# Some rare Victorians my friends and I shipped in.



## tirzo13 (May 26, 2004)

Paralabidochromis chilotes Ruti Alpha male
Only 4 specimens in the USA, so i'm lucky to have the only 4.









Paralabidochromis chilotes Ruti Alpha male and female









Paralabidochromis chilotes Ruti holding female









Paralabidochromis chilotes Ruti beta male









Neochromis omnicaeruleus Makobe
Very aggressive to conspecifics.









Haplochromis thereuterion
Not a common Vic in the USA.


----------



## samaki (Oct 25, 2002)

:thumb: Congrats, the ruti pop of chilotes is very very rare even in Europe so take care of it, yu're a very lucky guy.
xris


----------



## GoofBoy (Jul 3, 2007)

Awesome!!!


----------



## alanastar (Mar 6, 2006)

Hi and congrats on the fish,
I have had this population of chilotes for a couple of years now, found the females have problems carrying eggs to term. I can only recommend other mild mannered haps to be kept with them.


















Regarding Neochromis omnicaeruleus Makobe i have had most success keeping them in a group of equal males to females of 12-18 fish. As they mature they take on some beautiful colours and finnage.


























Had a dissapointing experience with the thereuterion but hope to keep them again in the near future (please xris :wink: )

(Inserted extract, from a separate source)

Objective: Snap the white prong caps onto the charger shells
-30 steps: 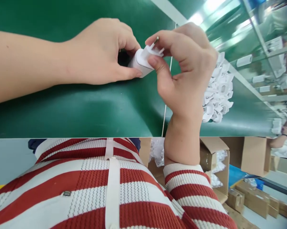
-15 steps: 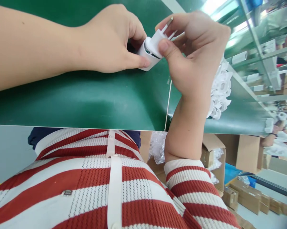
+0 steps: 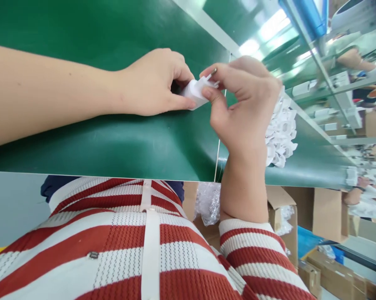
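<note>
A small white charger plug (image 3: 194, 90) with metal pins rests just above the green belt (image 3: 113, 137). My left hand (image 3: 155, 83) grips its body from the left, thumb underneath and fingers curled over the top. My right hand (image 3: 242, 110) pinches the pin end between thumb and forefinger, one metal pin sticking out above the fingertip. Both hands are closed on the same plug.
A heap of white plastic parts (image 3: 280, 131) lies on the belt behind my right hand. Open cardboard boxes (image 3: 280, 216) with bagged parts stand below the belt edge at right. Metal rails and shelves with white pieces run along the far right, where another person's arm (image 3: 352, 196) shows.
The plug's pin piece stood lifted off the body half a second ago, showing a dark gap; now it sits closed against the body. Both hands sit lower in view.
</note>
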The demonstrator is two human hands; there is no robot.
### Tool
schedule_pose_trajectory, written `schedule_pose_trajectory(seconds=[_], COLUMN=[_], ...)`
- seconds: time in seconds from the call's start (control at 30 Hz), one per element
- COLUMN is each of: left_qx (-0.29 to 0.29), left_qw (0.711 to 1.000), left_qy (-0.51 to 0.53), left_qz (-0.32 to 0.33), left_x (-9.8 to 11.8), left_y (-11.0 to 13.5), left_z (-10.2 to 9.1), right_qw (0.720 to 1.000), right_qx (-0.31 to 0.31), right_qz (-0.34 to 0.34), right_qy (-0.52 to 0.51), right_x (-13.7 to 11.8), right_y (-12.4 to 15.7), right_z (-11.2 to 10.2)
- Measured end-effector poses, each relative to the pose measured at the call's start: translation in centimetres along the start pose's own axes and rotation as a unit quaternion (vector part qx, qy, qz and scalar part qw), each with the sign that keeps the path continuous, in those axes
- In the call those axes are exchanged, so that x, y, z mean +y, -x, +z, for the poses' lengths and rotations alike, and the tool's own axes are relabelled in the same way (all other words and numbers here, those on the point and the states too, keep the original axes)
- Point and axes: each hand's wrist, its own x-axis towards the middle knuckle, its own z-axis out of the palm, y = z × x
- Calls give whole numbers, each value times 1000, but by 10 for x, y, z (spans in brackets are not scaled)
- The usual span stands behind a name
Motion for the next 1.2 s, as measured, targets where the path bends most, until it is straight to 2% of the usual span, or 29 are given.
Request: schedule_pose_trajectory(seconds=[0.2,0.3,0.4,0.47,0.57,0.63,0.7,0.73,0.8,0.87,0.9,0.97,1.03,1.13,1.2], left_qx=[17,30,32,37,23,13,52,97,219,324,356,389,403,401,398], left_qw=[999,997,996,993,988,989,992,991,972,931,913,886,862,837,828], left_qy=[30,54,77,109,149,142,118,95,27,-50,-70,-98,-116,-124,-121], left_qz=[19,37,25,16,22,25,12,-10,-79,-160,-185,-233,-286,-350,-376], left_x=[-2,-4,-4,-1,8,11,4,-5,-31,-65,-84,-121,-154,-187,-196], left_y=[5,10,13,14,15,14,10,6,-3,-14,-19,-26,-28,-28,-29], left_z=[4,3,1,0,-4,-12,-27,-39,-71,-109,-128,-163,-188,-208,-213], right_qw=[995,995,995,995,997,995,983,977,975,963,947,923,909,911,917], right_qx=[-6,31,67,84,75,45,12,10,-6,-10,5,6,21,27,23], right_qz=[49,27,-5,-16,-7,31,102,146,219,249,276,301,324,327,318], right_qy=[86,89,73,55,-4,-87,-155,-153,-35,100,165,237,261,249,239], right_x=[-14,-16,-15,-16,-15,-7,10,22,50,79,91,110,124,140,149], right_y=[8,11,11,12,10,10,15,23,49,87,108,144,166,166,151], right_z=[3,6,11,15,13,4,-11,-19,-28,-22,-14,9,29,44,43])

Tirzo13 you have some nice and very different fish there, good luck and keep us up to date,

:thumb:


----------



## samaki (Oct 25, 2002)

HI paul
I have a bunch of them so yu pass when yu want.
xris


----------



## tirzo13 (May 26, 2004)

Alanastar, very nice pixs!!

All the Chilotes eggs fungused, bummer, but this was the first spawn for them i think.
The thereuterion seem sensitive, i have lost about 5 of them. I'm giving some to a famous cichlid author, so hopefully they won't all die on me.


----------



## dreday (Oct 12, 2007)

good looking fish.

i have noticed that the N.O. makobe have settled down a bit. i have 4 big males and the rest, well no spawns yet so not sure on the exact ratio. but most of my males look like alanastar's pic, a beautiful powder blue.

hopefully they will be spawning sometime soon here. im thinking about getting some black worms to entice them a bit.


----------



## alanastar (Mar 6, 2006)

with my neochromis i found the more dominant males were the blue morphs with the yellow and blotch morph males being a bit smaller and further down the pecking order - even being chased by some females.
I never witnessed these spawn with females but can not rule out sneak spawn while the dominant male is busy chasing a fish away.
I have singled out a nice blotch male and over time introducing much younger females from other broods of fry in the hope the girls will accept him and breed with him.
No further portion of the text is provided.